The Journey Through Traceability to Process Control

article

November 30, 2005

Summary

Taking a team from an undisciplined product development strategy, through an organized process with visible tracks, to a mostly automated, self-improving process is a long journey. It requires a good understanding of change, an adequate SCM tool or tool suite, good people for sure, and a lot of common sense. The journey is well worth the effort, though. I've been down the road more than once. It leads you to the path where you can manage properly and let the configuration management be handled automatically.

Traceability
Traceability is a cornerstone of change management. It tells you why things have changed. It lets you identify the level of verification for particular changes. It links the Requirements and Requests of customers and product managers down through code, test cases and test run data.

Granularity
Here's an example of a fully traced system development.

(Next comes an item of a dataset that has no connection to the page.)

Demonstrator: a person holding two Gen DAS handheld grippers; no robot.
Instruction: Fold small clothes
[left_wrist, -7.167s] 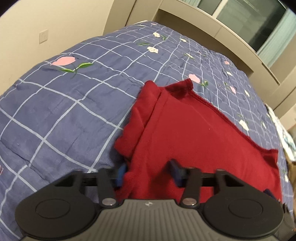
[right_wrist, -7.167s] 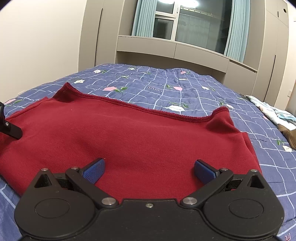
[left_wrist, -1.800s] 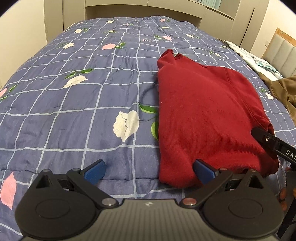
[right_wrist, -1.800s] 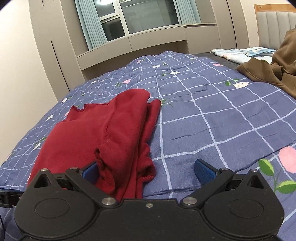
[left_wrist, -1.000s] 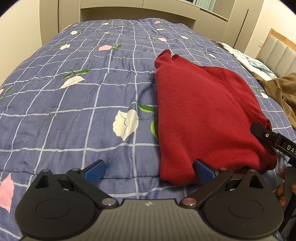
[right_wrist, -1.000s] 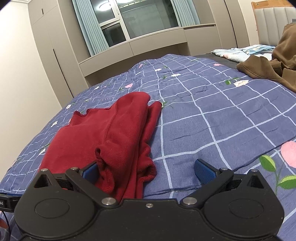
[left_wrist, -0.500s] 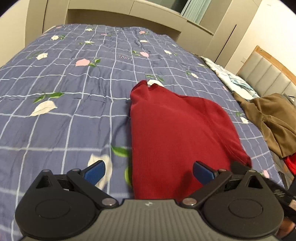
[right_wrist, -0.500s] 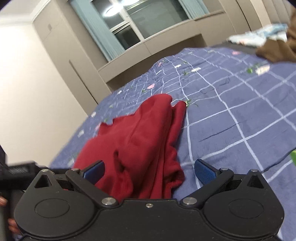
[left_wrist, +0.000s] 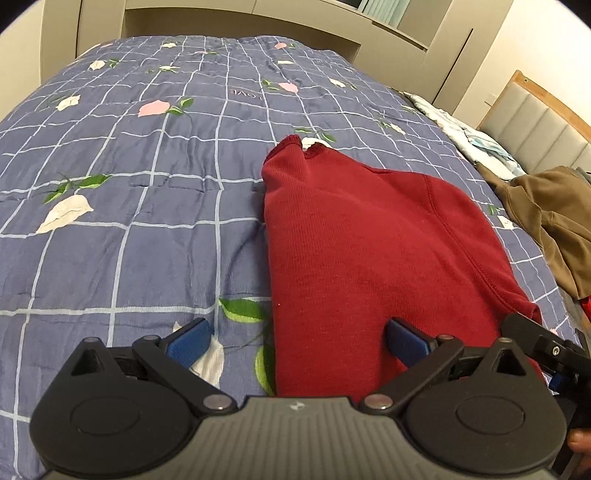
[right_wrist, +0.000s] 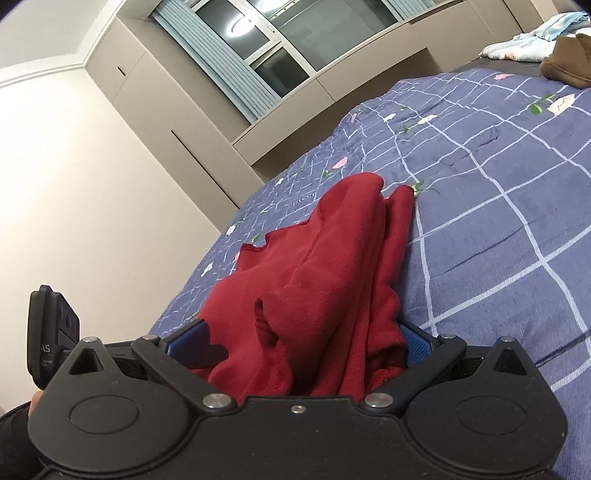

Requirement R1: Build a CM system
Request Q1: Make it easier to use
Request Q2: It's not working, we need it to work
Activity A1: Implement R1
Activity A2: Implement Q1
Problem P1: It doesn't work spawned from Q2
Problem P2: Testing failed - see R1
Change C1: Implement A1 part 1
Change C2: Implement A1 part 2
Create Build B1 using C1 and C2
Change C3: Implement A2 and fix P1 and P2
Create Build B2 using B1 and C3
Testcase T1: Test the system to ensure it meets R1
Testrun TR1: System failed T1 testing run on B1 - Created P2
Testrun TR2: System passed T1 testing run on B2

It doesn't really matter which system you're developing, you can probably shoe-horn your system into this template. The problem is, although I have full traceability, the granularity of my traceability makes the data all but useless. Granularity will certainly dictate how useful the data is.

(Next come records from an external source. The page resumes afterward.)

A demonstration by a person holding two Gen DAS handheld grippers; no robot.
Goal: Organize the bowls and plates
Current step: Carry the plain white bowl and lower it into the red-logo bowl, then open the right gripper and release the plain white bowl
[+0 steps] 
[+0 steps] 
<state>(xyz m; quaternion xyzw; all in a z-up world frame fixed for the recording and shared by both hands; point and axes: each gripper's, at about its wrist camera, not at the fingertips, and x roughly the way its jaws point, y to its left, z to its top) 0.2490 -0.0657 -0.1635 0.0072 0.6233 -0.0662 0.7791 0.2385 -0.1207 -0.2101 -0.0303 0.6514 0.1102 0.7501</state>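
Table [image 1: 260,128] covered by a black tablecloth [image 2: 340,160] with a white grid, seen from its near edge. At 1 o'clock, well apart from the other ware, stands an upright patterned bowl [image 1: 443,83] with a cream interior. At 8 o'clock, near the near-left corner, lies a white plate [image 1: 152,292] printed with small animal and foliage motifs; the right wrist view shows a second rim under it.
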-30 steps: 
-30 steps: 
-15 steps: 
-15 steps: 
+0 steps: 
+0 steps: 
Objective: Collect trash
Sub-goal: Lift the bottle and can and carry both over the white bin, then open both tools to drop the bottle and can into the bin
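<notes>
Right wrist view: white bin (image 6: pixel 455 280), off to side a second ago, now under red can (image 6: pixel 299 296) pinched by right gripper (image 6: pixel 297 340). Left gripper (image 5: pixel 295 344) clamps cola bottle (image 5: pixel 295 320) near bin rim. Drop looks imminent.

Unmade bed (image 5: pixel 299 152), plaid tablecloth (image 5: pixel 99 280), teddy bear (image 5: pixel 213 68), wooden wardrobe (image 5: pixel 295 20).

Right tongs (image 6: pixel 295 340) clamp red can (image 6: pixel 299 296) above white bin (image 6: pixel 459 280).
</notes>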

Although the above example gives little traceability information, it does cover a lot of bases. It identifies the fact that requirements (Rs) and requests (Qs) are needed for development to proceed. It shows that the Rs and Qs spawn design activities (As) and problem reports (Ps). It shows that Changes (Cs) address the As and Ps. It shows that builds (Bs) are created with certain Cs. It shows that test cases (Ts) address Rs. It shows that test runs (TRs) run Ts using Bs and spawn Ps where necessary.
There are a lot of traceability items here - and we haven't even mentioned source code. The goal is to get the right level of granularity and process so that this simple example expands to adequately express your development.

Process and Relationships
Many newer developers are afraid of all of these relationships. They just want files glued together with make files. That's how their developers work after all. There's nothing wrong with that, as long as the developers design whatever they want and never deliver it to anyone.

All of these relationships are required (and perhaps a few more). The business decides what business it's in and develops products to meet the target market. Product requirements are broken down and turned into design activities. These are implemented as a series of changes, perhaps broken up into several major and minor releases. And so forth.

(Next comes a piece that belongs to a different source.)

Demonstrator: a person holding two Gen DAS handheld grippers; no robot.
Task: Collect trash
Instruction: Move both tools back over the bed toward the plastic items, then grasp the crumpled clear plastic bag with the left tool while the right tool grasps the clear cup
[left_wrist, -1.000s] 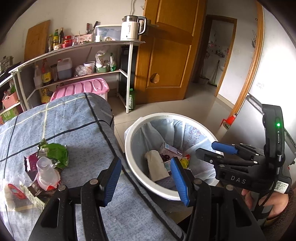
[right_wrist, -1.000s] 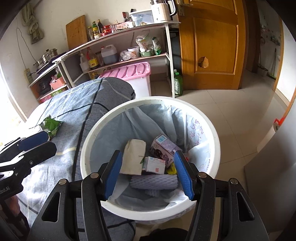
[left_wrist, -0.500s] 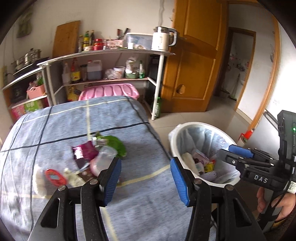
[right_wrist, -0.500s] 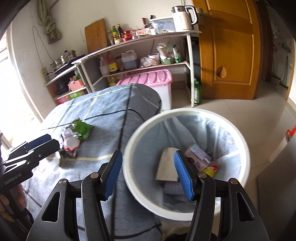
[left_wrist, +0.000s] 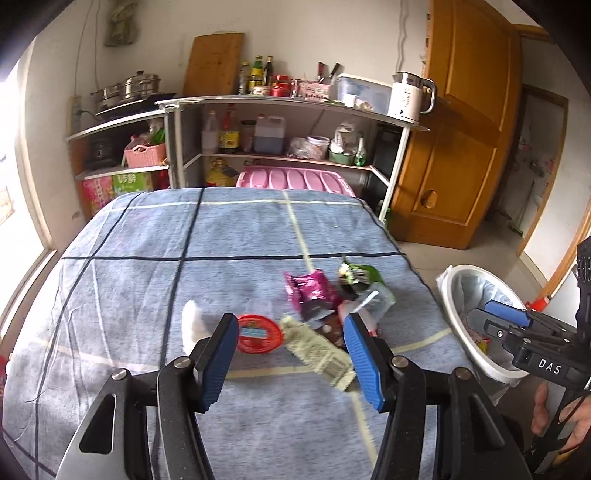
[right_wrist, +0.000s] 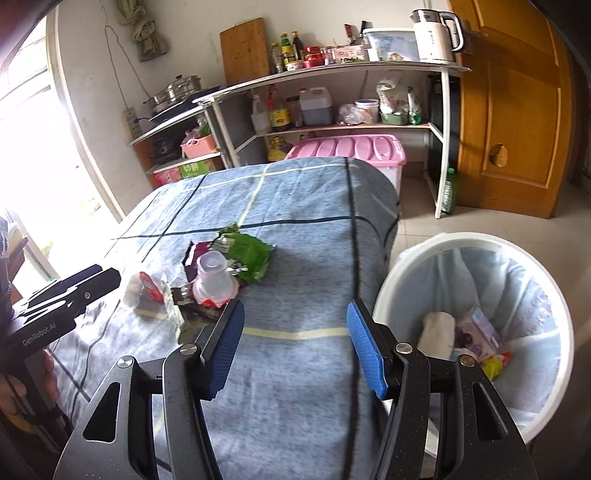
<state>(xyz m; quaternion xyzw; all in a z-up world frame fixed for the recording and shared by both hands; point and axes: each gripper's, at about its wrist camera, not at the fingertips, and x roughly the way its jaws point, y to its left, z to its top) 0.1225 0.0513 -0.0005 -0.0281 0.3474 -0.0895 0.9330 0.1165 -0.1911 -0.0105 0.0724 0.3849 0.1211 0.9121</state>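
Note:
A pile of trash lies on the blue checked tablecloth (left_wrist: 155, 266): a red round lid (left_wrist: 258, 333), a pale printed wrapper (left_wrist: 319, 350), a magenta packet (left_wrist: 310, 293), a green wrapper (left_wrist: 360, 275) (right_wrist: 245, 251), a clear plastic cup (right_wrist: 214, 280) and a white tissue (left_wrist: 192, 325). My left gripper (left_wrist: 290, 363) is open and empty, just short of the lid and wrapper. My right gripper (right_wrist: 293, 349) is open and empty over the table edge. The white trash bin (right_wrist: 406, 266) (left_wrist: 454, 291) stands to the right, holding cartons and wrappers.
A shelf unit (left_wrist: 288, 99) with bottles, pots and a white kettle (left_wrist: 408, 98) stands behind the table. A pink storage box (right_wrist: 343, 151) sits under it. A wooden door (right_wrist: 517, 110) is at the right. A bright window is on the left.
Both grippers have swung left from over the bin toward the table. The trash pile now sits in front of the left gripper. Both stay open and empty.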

So where do you start? We can start from the inside out. Have developers work on and check in changes. A change combines new revisions of files together for a particular reason (or set of reasons if you allow less granular traceability). Start there. Make sure you're starting with change packages so that you can manage changes through your system. Otherwise you'll be managing file revisions through your system and that's a much more complex task (although maybe it's easier for a basic version control tool, like CVS or VSS, to support).

Then formalize your reasons. When a change is created, have a rule that it must have reasons. That is, it must reference one (or more) problem report or activity. Problem reports should always be reproducible problem descriptions. Activities may be coarse granularity to start out, but you'll quickly find the benefit of sub-dividing such activities into smaller tasks. Hence a work breakdown structure (WBS) is ideal for expressing activities.

In code reviews, make sure that the code changes reflect all of the reasons specified, and only those reasons. Do not promote part of a change - don't even have that capability.

Promote entire changes. If the change is incomplete, complete it first or break it into several complete changes and revise the reasons.

Start with a baseline (possibly empty), and add changes to the baseline to produce a new build. Track the baseline and these changes against the build record. Use a previous build as the starting point for each new build. Every so often, usually around significant milestones, create a new baseline to work from.
There's not a lot of rocket science here. If you get this far you're doing well. You can rest here for a while, but to improve further, you'll want to go back and identify where your activities are coming from: product requirements and requests, whether or not these are written down. The next step is to write them down and use them as reasons for spawning an activity. Eventually, you'll find that you need a requirements tree, in parallel with the WBS, which sub-divides product requirements and makes it easier to map them onto the design. When you do map them, trace the mapping by storing the Rs against the As.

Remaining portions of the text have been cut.